The paper analyzes the public policies for higher education in Brazil, with the main objectives of demonstrating legislative evolution and qualitative and quantitative data on access to higher education by blacks and browns. The research is supported by a deductive method, since it is being collected and analyzed first and then analyzed and completed. The methods of procedure will be historical and statistical, interrelating the study of public policies of access to higher education and governmental and non-governmental data. In the empirical analysis, statistical data will be needed, specifying the quali-quantifiable attributes of the data collected for an understanding in line with theoretical construction. It can be perceived, by way of results and final considerations, that there is still a lot of evolution, but that significant changes in the protection of affirmative actions are being implemented.

Keywords:
Affirmative Actions; Education; Higher Education

1 Introdução

É cediço que o papel do Estado assenta-se na necessidade de promover políticas para a unificação social. Dessa necessidade decorre a implementação legal de mecanismos para o fortalecimento de ações afirmativas, no intuito de inserir, na sociedade, pessoas em situação de exclusão. Desse modo, o tema em questão é inovador e está, bem como esteve, na pauta de prioridades da gestão federal por anos. Por isso, analisa-se a importância e o desenvolvimento das referidas políticas para o desenvolvimento social.

Objetiva-se, com esse trabalho, não só estudar as políticas públicas de acesso ao ensino superior nas instituições privadas, como meio de melhoria social, mas também demonstrar os impactos sociais no Brasil nas últimas duas décadas, por intermédio de pesquisa teórica e empírica. Nesse mote, o artigo se relaciona com as diretrizes dos cursos de Graduação, Pós-graduação Lato e Stricto Sensu da Instituição, pois está pautado em teorias jurídicas aplicadas na atualidade, mas também que serão fundamentais para o futuro do País.

Em termos metodológicos, está trabalhando com uma pesquisa qualitativa e quantitativa, eis que a compreensão dos dados estatísticos é feita de modo a estabelecer sua relação com a evolução legislativa brasileira. A pesquisa está amparada em método dedutivo, eis que apresenta assinalados, de forma bem marcantes, argumentos que se fundem ou atribuem certa probabilidade ao que está sendo primeiramente coletado e analisado e, posteriormente, analisado e concluído.
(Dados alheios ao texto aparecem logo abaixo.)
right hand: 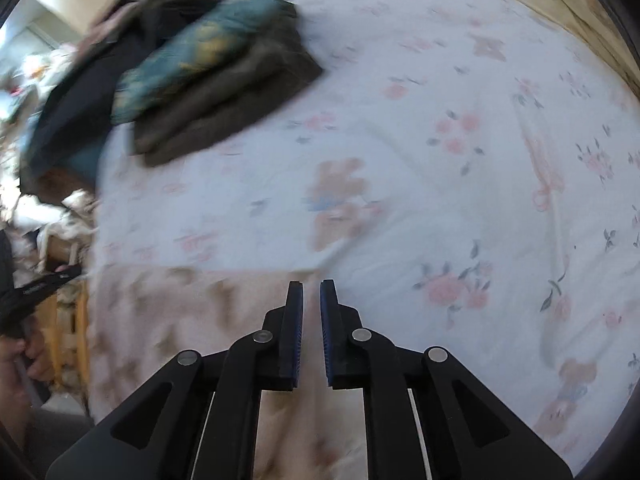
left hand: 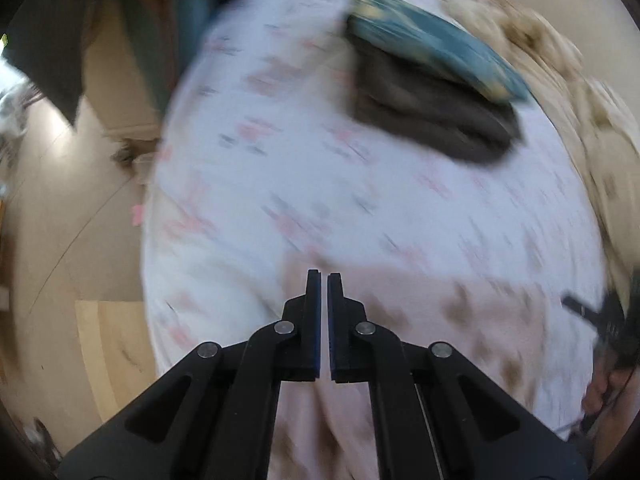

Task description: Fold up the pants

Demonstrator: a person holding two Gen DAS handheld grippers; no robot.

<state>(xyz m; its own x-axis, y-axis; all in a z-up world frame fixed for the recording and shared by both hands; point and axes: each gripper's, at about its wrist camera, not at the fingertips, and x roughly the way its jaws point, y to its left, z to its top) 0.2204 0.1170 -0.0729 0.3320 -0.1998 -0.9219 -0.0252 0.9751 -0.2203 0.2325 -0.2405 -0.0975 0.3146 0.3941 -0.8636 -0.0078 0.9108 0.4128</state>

Por sua vez, os métodos de procedimento serão o histórico, o estatístico e o estudo de caso, tendo em vista a preocupação com a adequação e respeito ao estudo das políticas públicas, ao direito fundamental à educação e aos dados governamentais e não governamentais, respeitando-se, com respaldo acadêmico, sobre os resultados das ações afirmativas.

Na análise empírica, dados estatísticos serão necessários, especificando os atributos quali-quantificáveis dos dados recolhidos para uma compreensão em consonância com a construção teórica. Esta produção está centrada em documentação indireta, com coleta de dados e informações secundárias, os quais demandarão uma análise estatística associada a uma interpretação qualitativa, com o objetivo de viabilizar o estabelecimento de categorias analíticas, a exibição adequada dos dados e a apresentação dos seus significados.

Desse modo, realizados os apontamentos pertinentes acima, cabe ressaltar que a escolha do tema em apreço, políticas públicas de acesso ao ensino superior, justifica-se, em especial, por ser uma temática que está conectada ao direito constitucional, embasado em direitos fundamentais: os direitos sociais à educação.

O trabalho está dividido em duas partes. Inicialmente é feita uma análise das ações afirmativas no Brasil enquanto política pública, sendo que se verificará a evolução no País. Ao depois, a partir dos dados colacionados na segunda parte do trabalho, verificam-se as razões e necessidades das políticas públicas de acesso ao ensino superior no Brasil, justamente em razão de dados quantitativos e que demonstram como se está em evolução ainda sobre a inclusão de diversos grupos excluídos de garantias básicas, como o acesso à educação.

Tais dados foram analisados de modo quanti-qualitativos, no intuito de demonstrar a situação brasileira, como se verá na sequência.

2 Uma Análise Legislativa das Ações Afirmativas no Brasil Enquanto Política Pública

Cabe analisar as ações afirmativas e sua previsão legislativa, antes de adentrar no tema educação. Inúmeros são os exemplos de legislações com ações afirmativas. Inicia-se destacando a Lei n. 7.668/1988BRASIL. Lei n. 7.668, de 22 de agosto de 1988. Autoriza o Poder Executivo a constituir a Fundação Cultural Palmares - FCP e dá outras providências. 1988. Disponível em: Disponível em: http://www.planalto.gov.br/ccivil_03/leis/L7668.htm . Acesso em: 11 fev. 2018.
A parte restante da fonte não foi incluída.